Indeed, many of today’s students, not just the first generation ones, lack the focus needed to craft a coherent, meaningful education in the free-form manner of Aiden. Yet, by proposing Aiden as the wave of the future, Selingo is doubling down on the consumer mentality he otherwise derides. Indeed, he forthrightly compares college to “an unbundled cable package, where you’re allowed to pick and choose your channels.” He never explains how the numerous institutions Aiden makes use of will perform what he calls “the critical role higher education plays in preparing the whole person to be a productive citizen in a democratic society.” More likely, students like Aiden will be on their own, without guidance.
And, if current trends hold, such students are likely to forgo the very liberal arts curricula that will best offer guidance. Selingo recognizes their importance, saying that, in “an increasingly complex world, the foundation of learning—a liberal-arts education—is more important than ever.” Yet, after drawing attention to the liberal arts so strikingly, Selingo has almost nothing to say about them.
Still, one has to admit that the case Selingo builds against American higher education is powerful. Six-year graduation rates below 50 percent are common.
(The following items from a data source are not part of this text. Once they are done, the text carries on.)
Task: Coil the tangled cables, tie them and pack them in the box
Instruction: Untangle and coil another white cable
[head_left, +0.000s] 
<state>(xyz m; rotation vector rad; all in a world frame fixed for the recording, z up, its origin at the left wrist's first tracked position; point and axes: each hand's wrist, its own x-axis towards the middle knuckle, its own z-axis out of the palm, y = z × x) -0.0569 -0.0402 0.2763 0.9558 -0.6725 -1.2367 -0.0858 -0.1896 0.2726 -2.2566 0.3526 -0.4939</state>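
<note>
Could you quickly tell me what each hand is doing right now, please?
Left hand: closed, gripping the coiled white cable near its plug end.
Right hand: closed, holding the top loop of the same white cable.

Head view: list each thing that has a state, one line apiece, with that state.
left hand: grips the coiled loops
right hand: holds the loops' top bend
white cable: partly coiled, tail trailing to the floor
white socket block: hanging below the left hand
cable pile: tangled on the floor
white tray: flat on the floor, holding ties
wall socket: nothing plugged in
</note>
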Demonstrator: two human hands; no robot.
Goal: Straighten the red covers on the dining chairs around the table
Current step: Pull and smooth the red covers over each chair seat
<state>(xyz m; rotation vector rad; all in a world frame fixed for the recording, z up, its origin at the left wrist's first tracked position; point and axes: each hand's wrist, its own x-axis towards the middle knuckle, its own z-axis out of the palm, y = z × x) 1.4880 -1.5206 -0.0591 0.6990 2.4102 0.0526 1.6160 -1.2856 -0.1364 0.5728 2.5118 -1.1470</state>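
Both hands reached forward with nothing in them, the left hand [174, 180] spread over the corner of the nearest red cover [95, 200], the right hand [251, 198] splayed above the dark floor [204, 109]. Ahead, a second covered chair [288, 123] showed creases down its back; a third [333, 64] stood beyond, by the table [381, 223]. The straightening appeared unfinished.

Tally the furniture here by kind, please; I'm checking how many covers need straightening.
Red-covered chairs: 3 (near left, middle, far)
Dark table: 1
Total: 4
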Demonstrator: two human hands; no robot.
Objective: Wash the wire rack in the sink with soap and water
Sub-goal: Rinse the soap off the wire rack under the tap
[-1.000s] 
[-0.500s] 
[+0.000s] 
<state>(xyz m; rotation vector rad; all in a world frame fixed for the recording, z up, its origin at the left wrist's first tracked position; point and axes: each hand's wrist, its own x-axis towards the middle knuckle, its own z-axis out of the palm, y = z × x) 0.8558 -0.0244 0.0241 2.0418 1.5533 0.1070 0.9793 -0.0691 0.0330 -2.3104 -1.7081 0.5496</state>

The United States now ranks “twelfth in the percentage of twenty-five to thirty-four year olds with postsecondary credentials” among countries in the Organization for Economic Cooperation and Development. “As recently as 1995, the United States ranked first.” Legitimate questions have been raised, most recently by the authors of Academically Adrift, about how much even students who obtain a credential learn in college. And despite all that, college education is very expensive. In the second and third parts of College Unbound, Selingo explains why change is coming and why it is mostly for the good.
One of the most important reasons for Selingo’s positive outlook is technology. Thanks to the information revolution, we will be able to collect and analyze massive amounts of data about students and how they learn. This analysis should help direct students to colleges, courses, and majors at which they can succeed, thereby boosting completion rates. Such data can also be used to inform adaptive learning systems capable of providing instant feedback to students and of helping them learn at their own pace. Carnegie Mellon’s Open Learning Initiative, as Selingo reports, is a pioneer in this field. Early evidence suggests that in some kinds of courses, supplementing adaptive learning systems with weekly face-to-face meetings can cut costs without reducing how much students learn.
I propose we take Selingo at his word. Assuming that liberal arts education is not solely for those who attend wealthy institutions, the challenge for those who care about the future of our colleges and universities is to reflect on what such an education requires and how it can be delivered at a reasonable cost. To meet that challenge it is well worth considering Selingo’s book; its excesses and errors notwithstanding, it speaks up for students, justly takes us to task for the many ways in which we are failing them now, and urges us to open-minded and bold thinking about the future of higher education.